··· GIVEN INFORMATION
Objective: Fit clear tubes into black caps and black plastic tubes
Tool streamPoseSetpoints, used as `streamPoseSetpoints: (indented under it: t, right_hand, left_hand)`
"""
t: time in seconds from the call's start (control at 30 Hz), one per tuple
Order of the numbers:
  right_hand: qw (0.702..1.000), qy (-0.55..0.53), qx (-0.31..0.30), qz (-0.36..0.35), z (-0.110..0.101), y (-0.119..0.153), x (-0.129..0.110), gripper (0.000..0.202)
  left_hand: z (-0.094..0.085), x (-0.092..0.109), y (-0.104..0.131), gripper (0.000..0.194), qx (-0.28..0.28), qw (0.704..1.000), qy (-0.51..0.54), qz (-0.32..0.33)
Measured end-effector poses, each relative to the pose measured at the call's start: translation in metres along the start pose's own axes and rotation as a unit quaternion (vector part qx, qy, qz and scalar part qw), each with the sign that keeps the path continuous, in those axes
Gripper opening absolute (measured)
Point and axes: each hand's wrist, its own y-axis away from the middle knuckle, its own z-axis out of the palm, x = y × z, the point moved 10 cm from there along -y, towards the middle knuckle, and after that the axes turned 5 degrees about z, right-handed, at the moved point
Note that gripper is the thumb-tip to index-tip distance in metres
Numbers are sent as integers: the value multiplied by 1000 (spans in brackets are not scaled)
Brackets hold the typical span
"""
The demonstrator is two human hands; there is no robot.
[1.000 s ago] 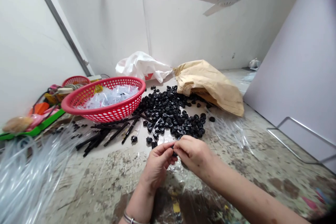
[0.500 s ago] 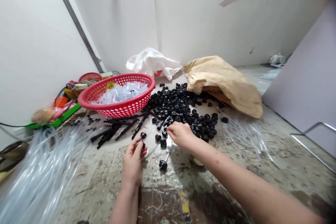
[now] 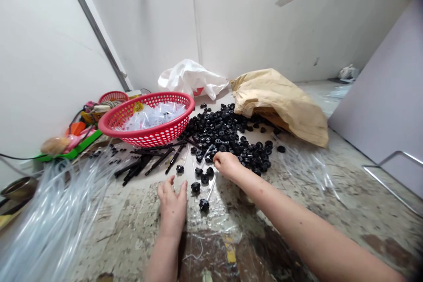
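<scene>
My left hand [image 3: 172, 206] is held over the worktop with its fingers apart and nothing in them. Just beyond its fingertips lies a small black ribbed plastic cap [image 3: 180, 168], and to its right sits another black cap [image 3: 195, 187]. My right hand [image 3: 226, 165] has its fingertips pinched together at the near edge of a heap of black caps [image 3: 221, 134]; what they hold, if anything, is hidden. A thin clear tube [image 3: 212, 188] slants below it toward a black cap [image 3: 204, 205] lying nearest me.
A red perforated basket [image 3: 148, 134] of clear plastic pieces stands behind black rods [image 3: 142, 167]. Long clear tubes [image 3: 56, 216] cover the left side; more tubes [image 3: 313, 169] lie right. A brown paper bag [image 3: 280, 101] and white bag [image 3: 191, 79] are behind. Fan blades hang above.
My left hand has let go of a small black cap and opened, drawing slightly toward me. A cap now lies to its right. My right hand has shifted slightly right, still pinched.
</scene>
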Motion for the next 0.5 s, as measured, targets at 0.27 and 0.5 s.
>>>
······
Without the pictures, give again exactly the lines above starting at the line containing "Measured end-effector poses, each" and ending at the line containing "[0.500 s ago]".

• **TASK RESPONSE**
Measured end-effector poses, each relative to the pose measured at the call's start: translation in metres along the start pose's own axes and rotation as a unit quaternion (vector part qx, qy, qz and scalar part qw), each with the sign that keeps the path continuous, in those axes
Gripper opening absolute (measured)
Point and axes: each hand's wrist, its own y-axis away from the middle knuckle, its own z-axis out of the palm, x = y × z, the point moved 10 cm from there along -y, towards the middle knuckle, and after that the axes turned 5 degrees about z, right-handed, at the moved point
Note that gripper is the thumb-tip to index-tip distance in metres
Numbers are sent as integers: the value multiplied by 1000 (spans in brackets are not scaled)
Brackets hold the typical span
"""
The demonstrator is two human hands; there is no robot.
[1.000 s ago] 
[0.500 s ago] 

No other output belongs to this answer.